Yes, they do. It's called picking an aisle seat for one person on the PNR and a window seat for the other person on the PNR.

United's policy is to allow people to pick the seats they want to sit in on a first-come, first-served basis. It is completely normal for a passenger to NOT want to sit in the middle seat and select an aisle or window seat until there is nothing other than middle seats left.

Nothing about this changes because two passengers happen to be on the same PNR. If the aisle and window seats are available when they select their seats, they're allowed to pick aisle and window seats, and the result for the person who books their ticket later when only middle seats are left is exactly the same - they were later in the first-come, first-served process.

Try looking at it from the end result:

Option 1: Pair of passengers chooses Aisle-Window. When all the aisle/window seats are full, everyone choosing their seat after that gets middle seats.
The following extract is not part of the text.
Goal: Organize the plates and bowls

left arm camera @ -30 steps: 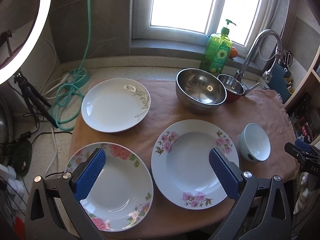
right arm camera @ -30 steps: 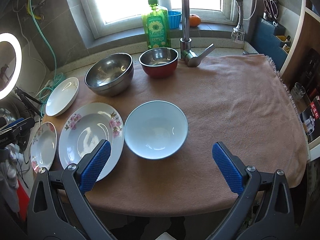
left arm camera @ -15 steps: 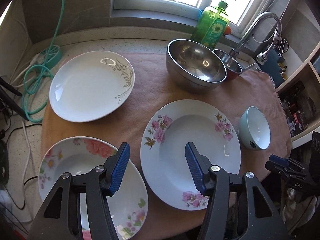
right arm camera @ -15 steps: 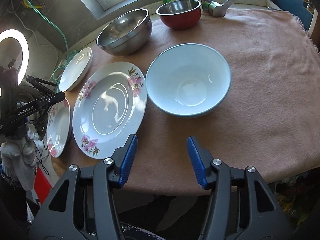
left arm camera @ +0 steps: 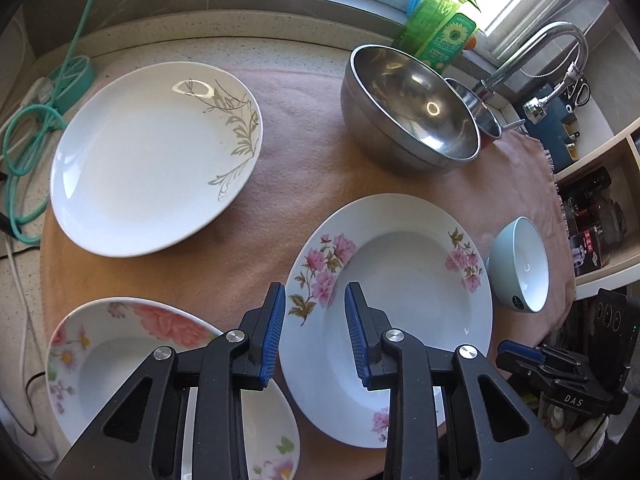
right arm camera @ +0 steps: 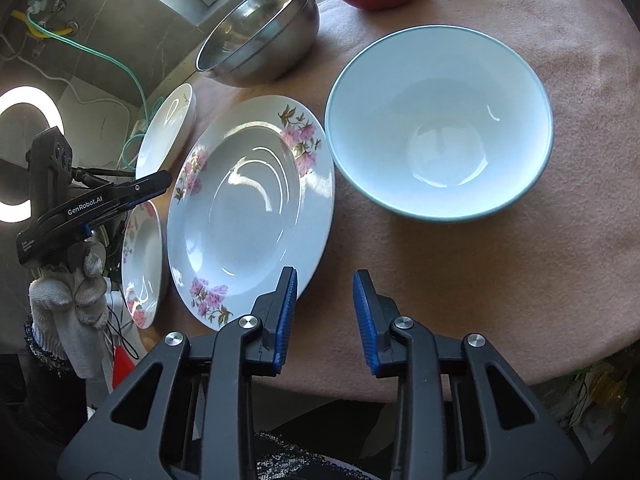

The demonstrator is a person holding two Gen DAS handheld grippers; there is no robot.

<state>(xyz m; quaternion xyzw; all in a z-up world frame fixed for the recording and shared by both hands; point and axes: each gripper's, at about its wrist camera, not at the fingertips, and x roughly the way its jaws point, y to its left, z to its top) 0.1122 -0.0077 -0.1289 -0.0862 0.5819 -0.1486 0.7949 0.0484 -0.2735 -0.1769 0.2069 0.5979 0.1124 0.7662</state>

If the middle seat ends up filled, pair switches seats so that someone who chose their seat AFTER them gets a aisle/window instead of a middle.

Option 2: Pair of passengers chooses Aisle-Middle. One other passenger who chooses their seats later gets a window seat who would have been in a middle seat, and everyone else after that gets a middle seat.
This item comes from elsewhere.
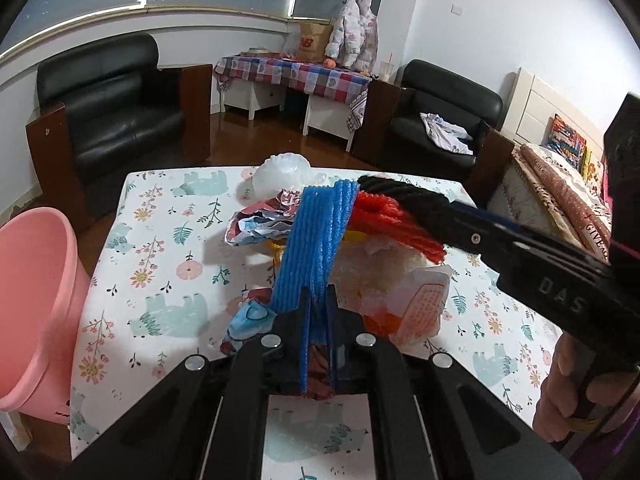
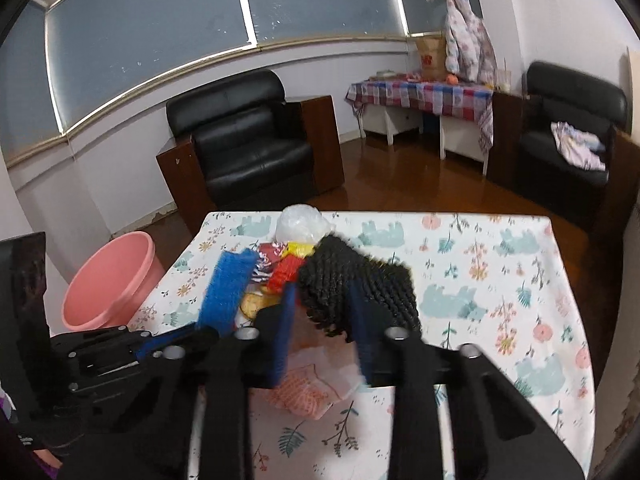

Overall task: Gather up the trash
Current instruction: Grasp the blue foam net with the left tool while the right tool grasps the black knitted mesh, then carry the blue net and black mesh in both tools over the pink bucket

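1. The left gripper (image 1: 318, 304) has its jaws pinched narrow on one end of a blue foam net (image 1: 316, 248), which hangs lifted over the trash pile on the worktop (image 1: 160, 248).
2. The right gripper (image 2: 322, 312) has a black foam net (image 2: 356, 280) between its jaws, which look closed on it, though blur leaves the contact unclear.
3. A red foam net (image 1: 384, 220) lies between the blue and black ones, apparently tangled with them.
4. Left on the worktop: crumpled printed paper (image 1: 260, 224), a white plastic bag (image 1: 284, 172), an orange-printed wrapper (image 1: 424, 304) and a blue face mask (image 1: 252, 316).
5. The pink bin (image 1: 36, 304) stands on the floor just off the worktop's left edge; nothing shows inside it.
6. Judgement: collection is at an early stage, with two pieces gripped, none dropped in, and most of the pile waiting.
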Action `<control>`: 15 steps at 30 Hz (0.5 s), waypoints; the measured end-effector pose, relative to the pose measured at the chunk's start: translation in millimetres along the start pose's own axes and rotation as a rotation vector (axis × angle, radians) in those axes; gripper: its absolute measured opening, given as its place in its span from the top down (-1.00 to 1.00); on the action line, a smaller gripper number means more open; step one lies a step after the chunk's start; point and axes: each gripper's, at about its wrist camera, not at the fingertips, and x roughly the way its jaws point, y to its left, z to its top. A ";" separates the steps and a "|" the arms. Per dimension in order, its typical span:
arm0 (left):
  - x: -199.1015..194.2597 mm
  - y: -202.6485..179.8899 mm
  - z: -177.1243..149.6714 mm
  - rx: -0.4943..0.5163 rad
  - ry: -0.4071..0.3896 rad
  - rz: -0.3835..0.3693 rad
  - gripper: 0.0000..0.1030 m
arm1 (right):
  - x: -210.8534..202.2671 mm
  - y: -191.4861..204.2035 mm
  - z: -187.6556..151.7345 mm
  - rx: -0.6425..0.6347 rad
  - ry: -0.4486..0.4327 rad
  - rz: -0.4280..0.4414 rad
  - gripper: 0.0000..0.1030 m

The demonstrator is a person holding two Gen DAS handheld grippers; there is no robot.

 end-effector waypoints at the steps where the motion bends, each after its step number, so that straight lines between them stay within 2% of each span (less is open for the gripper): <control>1: -1.8 -0.4 -0.4 -0.001 -0.001 -0.001 0.89 | -0.5 -1.2 -1.2 0.011 0.003 0.003 0.74; 4: -8.8 -2.4 -1.2 -0.004 -0.008 -0.004 0.89 | -7.2 -3.1 -4.5 0.037 -0.002 0.012 0.80; 15: -43.0 -9.8 -1.6 -0.008 -0.059 -0.021 0.89 | -53.1 6.6 -16.0 0.083 -0.080 0.040 0.80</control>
End result, either way, someone who is LOWER on the first-come/first-serve queue gets a non-middle seat.

And if you STILL want to insist this isn't fair to single travelers, single travelers can do the exact same thing: When choosing your seat, choose an aisle/window in a row where the other aisle/window is already occupied, and you can play the same "hope no one sits in this middle seat" lottery everyone else is.
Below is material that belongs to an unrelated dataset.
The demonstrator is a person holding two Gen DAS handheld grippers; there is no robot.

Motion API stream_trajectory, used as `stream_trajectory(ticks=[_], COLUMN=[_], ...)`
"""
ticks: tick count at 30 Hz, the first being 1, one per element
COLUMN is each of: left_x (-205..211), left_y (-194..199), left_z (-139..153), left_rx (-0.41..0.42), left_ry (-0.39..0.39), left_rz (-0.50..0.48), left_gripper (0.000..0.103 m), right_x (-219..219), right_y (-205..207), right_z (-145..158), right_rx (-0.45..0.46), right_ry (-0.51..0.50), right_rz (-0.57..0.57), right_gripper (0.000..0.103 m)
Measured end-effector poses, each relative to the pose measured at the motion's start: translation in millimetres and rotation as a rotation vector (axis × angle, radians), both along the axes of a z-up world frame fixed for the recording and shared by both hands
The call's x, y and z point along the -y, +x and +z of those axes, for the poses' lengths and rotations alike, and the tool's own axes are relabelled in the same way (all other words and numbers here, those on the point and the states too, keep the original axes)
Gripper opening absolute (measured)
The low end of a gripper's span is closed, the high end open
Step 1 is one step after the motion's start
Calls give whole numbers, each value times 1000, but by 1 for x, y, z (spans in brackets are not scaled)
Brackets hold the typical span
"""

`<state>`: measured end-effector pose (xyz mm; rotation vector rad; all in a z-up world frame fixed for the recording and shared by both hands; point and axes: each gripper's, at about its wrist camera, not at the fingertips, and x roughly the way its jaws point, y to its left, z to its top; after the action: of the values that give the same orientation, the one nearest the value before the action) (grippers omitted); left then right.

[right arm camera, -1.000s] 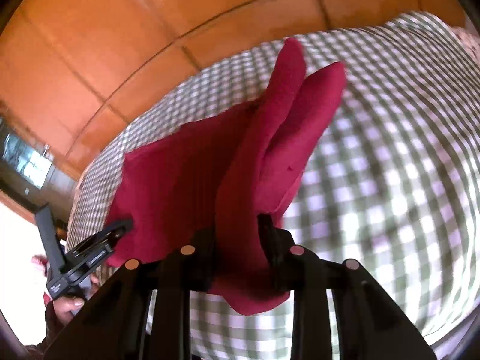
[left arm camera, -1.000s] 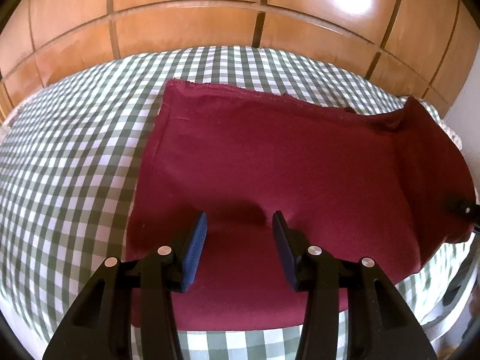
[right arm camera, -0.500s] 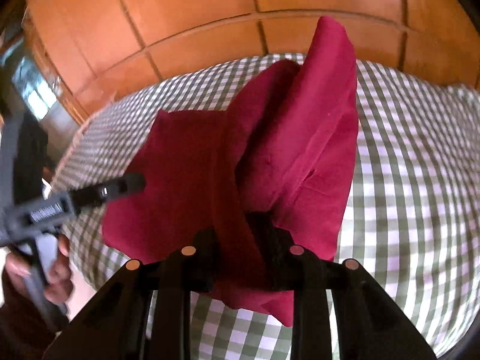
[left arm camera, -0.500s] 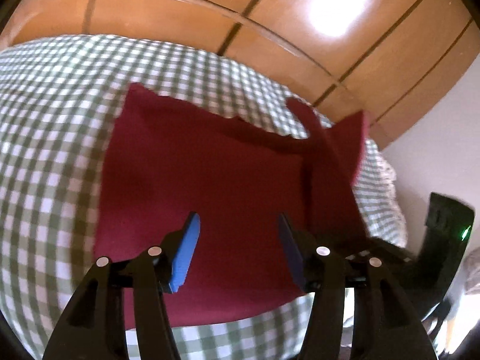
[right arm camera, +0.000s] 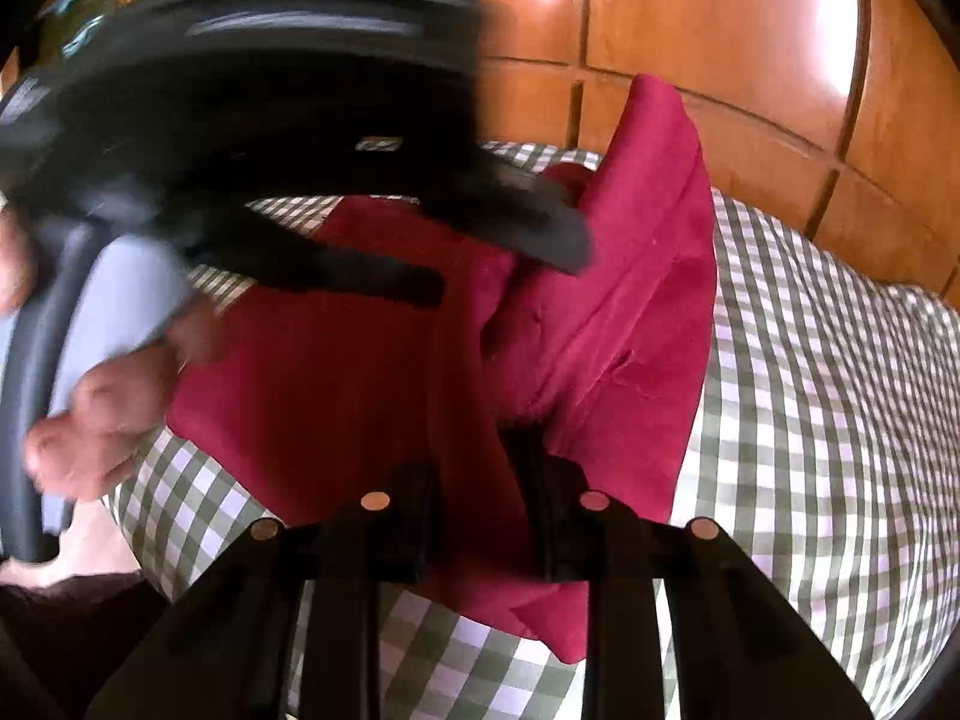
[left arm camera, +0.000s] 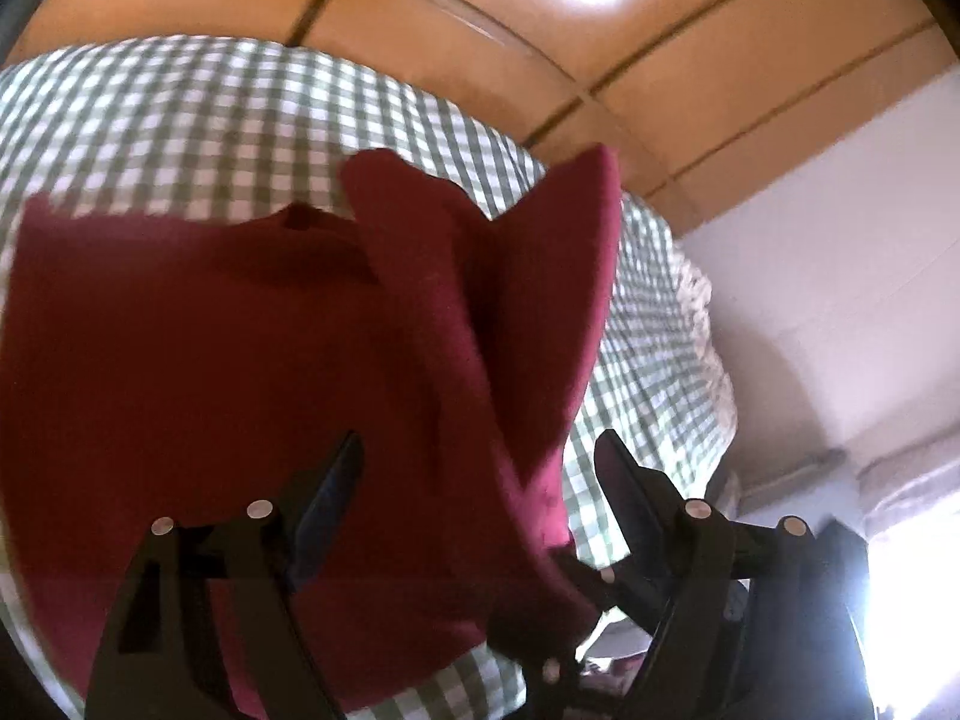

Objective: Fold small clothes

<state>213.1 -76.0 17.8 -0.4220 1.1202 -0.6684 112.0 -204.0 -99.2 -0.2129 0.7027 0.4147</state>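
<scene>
Right tongs (right arm camera: 480, 516) lifting pinched edge of red garment (left arm camera: 180, 372) off checked tabletop (left arm camera: 180, 108); left tongs (left arm camera: 480, 480) wide, just opened, gripping nothing.
Carry flap across squarely, lay edges flush, keep left tongs clear.

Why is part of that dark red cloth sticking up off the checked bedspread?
Nothing is damaged. The right gripper is pinching one end of the dark red cloth and lifting it, so it stands bunched above the green-and-white checked bedspread. The rest lies flat.
</scene>
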Motion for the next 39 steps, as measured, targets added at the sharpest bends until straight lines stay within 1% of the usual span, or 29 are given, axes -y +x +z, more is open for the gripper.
stream_trajectory(ticks=[1, 3, 4, 5, 6, 7, 8, 9, 10, 12, 13, 15, 17, 18, 19, 21, 22, 23, 24, 26, 28, 32, 34, 36, 38, 39], left_x=[11, 23, 32, 38, 44, 51, 51, 51, 51, 51, 49, 39, 31, 29, 28, 25, 24, 21, 20, 11, 0, -40, -62, -87, -113, -118], left_y=[7, 14, 18, 22, 25, 27, 26, 28, 27, 25, 23, 18, 16, 15, 14, 13, 10, 8, 6, 0, -4, -14, -16, -15, -15, -15], left_z=[0, 0, 0, -2, -4, -8, -10, -13, -14, -15, -15, -13, -9, -8, -5, 2, 8, 12, 17, 32, 43, 57, 53, 41, 20, 13], left_rx=[-4, 0, 4, 6, 8, 10, 12, 11, 13, 27, 35, 39, 53, 57, 64, 82, 97, 106, 118, 153, 178, 206, 206, 168, 118, 101], left_ry=[21, 53, 78, 99, 135, 195, 213, 210, 203, 197, 194, 191, 188, 188, 190, 193, 197, 200, 204, 225, 237, 262, 298, 317, 351, 359], left_rz=[-33, -69, -96, -107, -114, -119, -115, -105, -94, -79, -72, -64, -61, -60, -61, -62, -61, -60, -57, -47, -35, 22, 61, 117, 172, 184], left_gripper=[78, 78, 76, 69, 44, 34, 33, 31, 30, 27, 25, 23, 22, 21, 21, 20, 20, 20, 20, 19, 19, 19, 20, 19, 19, 20], right_x=[0, -2, -2, -3, -2, -1, 1, 4, 8, 20, 30, 55, 90, 105, 121, 131, 131, 125, 120, 96, 72, 32, 8, -15, -34, -44], right_y=[-2, -8, -9, -10, -10, -12, -14, -17, -21, -29, -32, -35, -35, -33, -29, -20, -14, -9, -7, -7, -13, -19, -19, -18, -15, -14], right_z=[-1, -4, -5, -6, -6, -7, -6, -5, -2, 0, 4, 12, 18, 18, 14, 5, -2, -10, -14, -18, -14, -6, -6, -12, -19, -23], right_rx=[11, 37, 44, 50, 52, 54, 54, 48, 37, 11, -32, -86, -112, -123, -130, -138, -156, -177, -187, -205, -189, -183, -196, -224, -235, -249], right_ry=[0, -8, -13, -13, -2, 8, 18, 37, 70, 119, 181, 315, 456, 512, 540, 498, 469, 441, 420, 380, 355, 345, 343, 324, 296, 285], right_rz=[8, 28, 35, 42, 49, 55, 61, 80, 108, 154, 194, 221, 188, 155, 92, 0, -26, -30, -25, 18, 72, 162, 207, 243, 264, 280], right_gripper=[27, 29, 30, 33, 37, 44, 53, 57, 60, 61, 64, 64, 64, 64, 62, 56, 53, 49, 48, 46, 46, 46, 46, 46, 46, 46])
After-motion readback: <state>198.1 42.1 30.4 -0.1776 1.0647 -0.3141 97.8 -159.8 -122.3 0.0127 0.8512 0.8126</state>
Or, you can pick an empty row, and hope a couple doesn't grab the other two seats in the row.

Or, if the flight is really empty, you can take a middle seat and hope you get the whole row to yourself!

And if you *STILL* feel somehow wronged by this, ask yourself: When you are choosing seats, if there is an empty row, and there are rows with only one seat available, do you choose a seat in the row with only one seat available, just in case a group of 3 booking after you wants to sit together? Of course you don't. You're picking the best seat for you.

Regardless, passengers can choose any available seat. There is no rule that bans them from aisle or window seats because their ticket is on a multi-ticket PNR.